Unfortunately, the only place the World War I doco Over the Front (2008) screens is at the Australian National War museum in Canberra on a special 21m x 3m screen.

Rutherford was upgraded from extra to Sopwith Camel fighter pilot, instructed to sit in a cockpit before a blue CGI screen as Jackson bellowed “dive, dive, shoot, shoot”. Rutherford thought: “Wow!”

As Jackson demonstrated how to climb into the cockpit, his shoe fell off and Rutherford picked it up. “So I can,” he declares, “claim to have touched Peter Jackson’s shoe.”

Even as he learned more about the industry, Waititi didn’t want his old mate to change.

“At one point,” he says, “I got an email from Taika all in capitals – ‘DO NOT DO ANY ACTING COURSES.’ ”

He realised that Waititi wanted to preserve the “2005 version” of Stu intact; Rutherford implies that his career shift since then has rather changed him.

“One time Jemaine said, ‘Would you really wear those shorts’ I was like ‘Erm, you’re right, I wouldn’t.’ I felt bad for costume [department] because I told them I would. So I thought ‘OK, Stu, make up your mind. So the touchstone for me was ‘Would I really do this’ ”

He says it has given him a new appreciation for how hard acting is – if he found it taxing playing himself, what’s it like playing someone else entirely

Clement and Waititi’s decision not to share the script with the rest of the cast may not have helped. The result was 120 hours of footage and instructions to Rutherford along the lines of “sit in the kitchen, and react to what we say to you”.

Crew, he says, were told not to tell him anything – “it was like we had a funny disease” and so not until 10 minutes before the movie’s pivotal scene did he know what was to pass. And it wasn’t until they all went to the Sundance Film Festival and saw the finished version that he realised the magnitude of his role.

Despite the raucous response at screenings, Rutherford seems entirely unruffled by the prospect of fame – “all I need to do is grow a beard, and I’ll be OK” – or Hollywood attention.
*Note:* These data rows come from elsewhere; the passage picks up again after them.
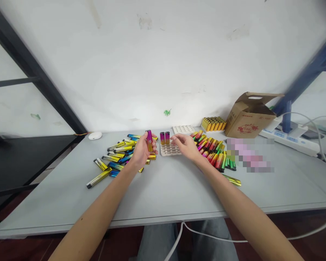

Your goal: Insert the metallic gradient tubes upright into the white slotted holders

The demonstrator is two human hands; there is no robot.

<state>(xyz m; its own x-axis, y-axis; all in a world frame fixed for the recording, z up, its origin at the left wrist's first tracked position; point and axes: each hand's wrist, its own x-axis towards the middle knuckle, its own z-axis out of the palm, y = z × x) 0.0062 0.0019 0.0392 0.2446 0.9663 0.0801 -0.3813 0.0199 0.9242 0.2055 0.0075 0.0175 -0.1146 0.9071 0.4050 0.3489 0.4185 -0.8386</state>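
Note:
My left hand is closed around a purple-and-gold lighter, held upright left of a white tray with round holes. Two purple-and-gold lighters stand side by side in the tray's back left corner. My right hand is over the tray's right part, its fingertips close together just right of the standing lighters; whether they hold anything is too small to tell. Loose yellow and blue lighters lie to the left, and red, yellow and green ones lie to the right, partly behind my right hand.
Against the wall are another white holed tray and a tray filled with golden lighters. An open cardboard box, a power strip and a blurred pink item are at the right. A white round device sits back left.

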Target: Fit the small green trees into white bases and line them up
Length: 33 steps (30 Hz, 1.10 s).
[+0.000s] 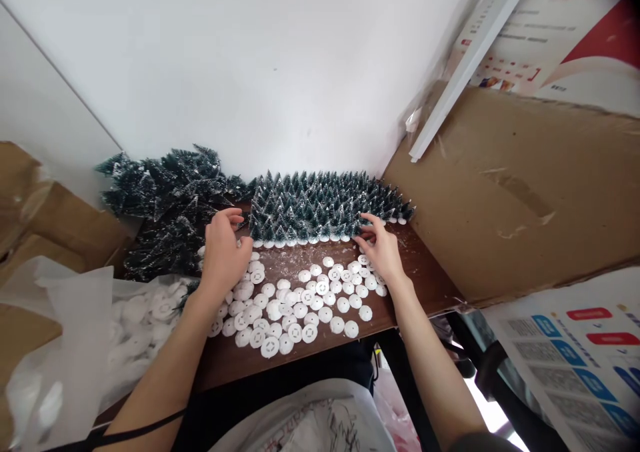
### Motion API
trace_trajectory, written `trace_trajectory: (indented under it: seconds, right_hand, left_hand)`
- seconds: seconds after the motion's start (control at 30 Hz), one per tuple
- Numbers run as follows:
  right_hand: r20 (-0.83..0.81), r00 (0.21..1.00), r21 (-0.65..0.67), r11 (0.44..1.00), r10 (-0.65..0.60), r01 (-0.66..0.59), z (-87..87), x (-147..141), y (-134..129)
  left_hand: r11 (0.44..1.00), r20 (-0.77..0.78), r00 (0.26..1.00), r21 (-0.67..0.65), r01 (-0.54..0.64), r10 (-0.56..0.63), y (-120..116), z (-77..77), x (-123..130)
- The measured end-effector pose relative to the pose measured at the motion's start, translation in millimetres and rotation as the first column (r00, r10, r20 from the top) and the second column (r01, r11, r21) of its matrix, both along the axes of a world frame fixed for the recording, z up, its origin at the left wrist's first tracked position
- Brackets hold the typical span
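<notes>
A block of miniature snow-tipped green trees [310,205] stands upright in tight rows on round white bases against the white wall. My left hand [224,249] is beside the block's left end, fingers bent and thumb apart, with nothing clearly held. At the right end of the front row, my right hand [381,247] has its thumb and fingers closed around a small tree, mostly hidden by the fingertips. Many loose white disc bases [300,311] are scattered on the brown table [280,260] between my forearms. A heap of loose trees [170,185] lies behind my left hand.
Left of the table, a clear plastic bag [145,319] holds more white bases, near cardboard boxes [65,219]. A large cardboard panel [520,185] borders the right side, with a white strip [470,65] leaning above it. White powder dusts the tabletop.
</notes>
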State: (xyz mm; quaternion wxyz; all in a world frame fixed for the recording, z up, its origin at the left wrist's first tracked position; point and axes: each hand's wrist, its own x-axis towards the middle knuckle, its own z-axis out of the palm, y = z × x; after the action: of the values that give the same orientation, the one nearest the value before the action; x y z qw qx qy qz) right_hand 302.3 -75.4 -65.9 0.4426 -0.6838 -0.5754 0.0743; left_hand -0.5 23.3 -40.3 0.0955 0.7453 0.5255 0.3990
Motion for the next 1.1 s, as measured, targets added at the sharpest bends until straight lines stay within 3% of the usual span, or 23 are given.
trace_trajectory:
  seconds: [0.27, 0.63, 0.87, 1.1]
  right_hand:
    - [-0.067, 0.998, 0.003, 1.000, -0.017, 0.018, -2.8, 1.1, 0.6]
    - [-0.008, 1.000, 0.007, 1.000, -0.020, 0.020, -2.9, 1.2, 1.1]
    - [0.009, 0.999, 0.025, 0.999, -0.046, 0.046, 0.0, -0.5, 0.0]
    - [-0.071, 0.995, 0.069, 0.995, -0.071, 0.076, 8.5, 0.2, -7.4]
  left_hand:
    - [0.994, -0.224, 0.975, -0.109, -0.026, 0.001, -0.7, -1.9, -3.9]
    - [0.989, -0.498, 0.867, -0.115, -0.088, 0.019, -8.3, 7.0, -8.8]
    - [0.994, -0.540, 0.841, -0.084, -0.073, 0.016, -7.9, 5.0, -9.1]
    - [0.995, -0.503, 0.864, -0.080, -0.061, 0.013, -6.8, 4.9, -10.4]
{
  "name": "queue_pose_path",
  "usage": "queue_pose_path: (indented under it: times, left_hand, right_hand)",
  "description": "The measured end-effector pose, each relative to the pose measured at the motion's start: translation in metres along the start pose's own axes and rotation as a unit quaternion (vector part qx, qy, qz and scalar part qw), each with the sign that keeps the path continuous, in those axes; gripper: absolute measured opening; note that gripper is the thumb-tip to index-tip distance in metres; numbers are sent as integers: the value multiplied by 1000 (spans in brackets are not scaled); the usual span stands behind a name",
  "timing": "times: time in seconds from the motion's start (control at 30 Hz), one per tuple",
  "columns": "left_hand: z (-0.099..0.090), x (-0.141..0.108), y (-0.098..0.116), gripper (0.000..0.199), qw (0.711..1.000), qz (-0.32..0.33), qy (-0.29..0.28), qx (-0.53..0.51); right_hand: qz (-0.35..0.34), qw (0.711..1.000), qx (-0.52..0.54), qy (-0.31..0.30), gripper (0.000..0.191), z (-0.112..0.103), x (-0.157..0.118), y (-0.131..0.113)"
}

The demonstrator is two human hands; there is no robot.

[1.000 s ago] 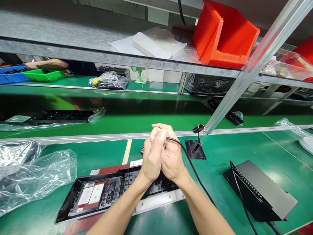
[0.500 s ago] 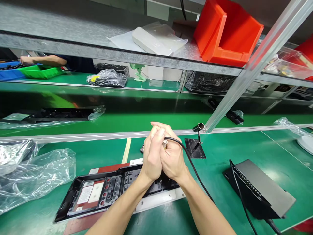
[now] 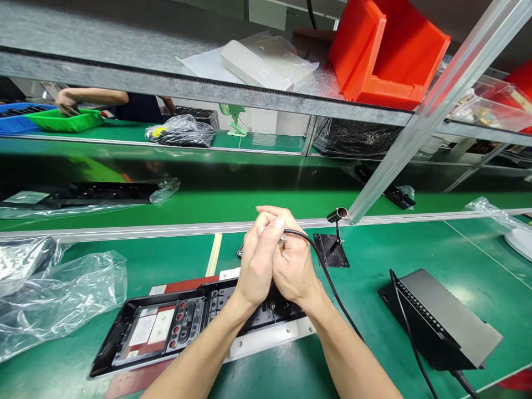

“I’m possibly more excited about where people like Johnny and Corey and Jackie [Van Beek, who plays Brugh’s human familiar] will go: it’s going to be awesome for them.” He says he spent plenty of time at Sundance redirecting people to YouTube clips of his castmates.

So now he’s working part-time, going to a lot of auditions and, with a friend, devising a film-crew lighting system he can’t talk more about until they get it patented. It’s possible, he finally concedes, that Shadows may produce more regular work.

“I am open to more acting,” he says. “At the same time, I realise I don’t know what chance there is of any more movies being written with a role based around me. It’s probably zero, to zero point five.”

What We do in the Shadows is released June 19.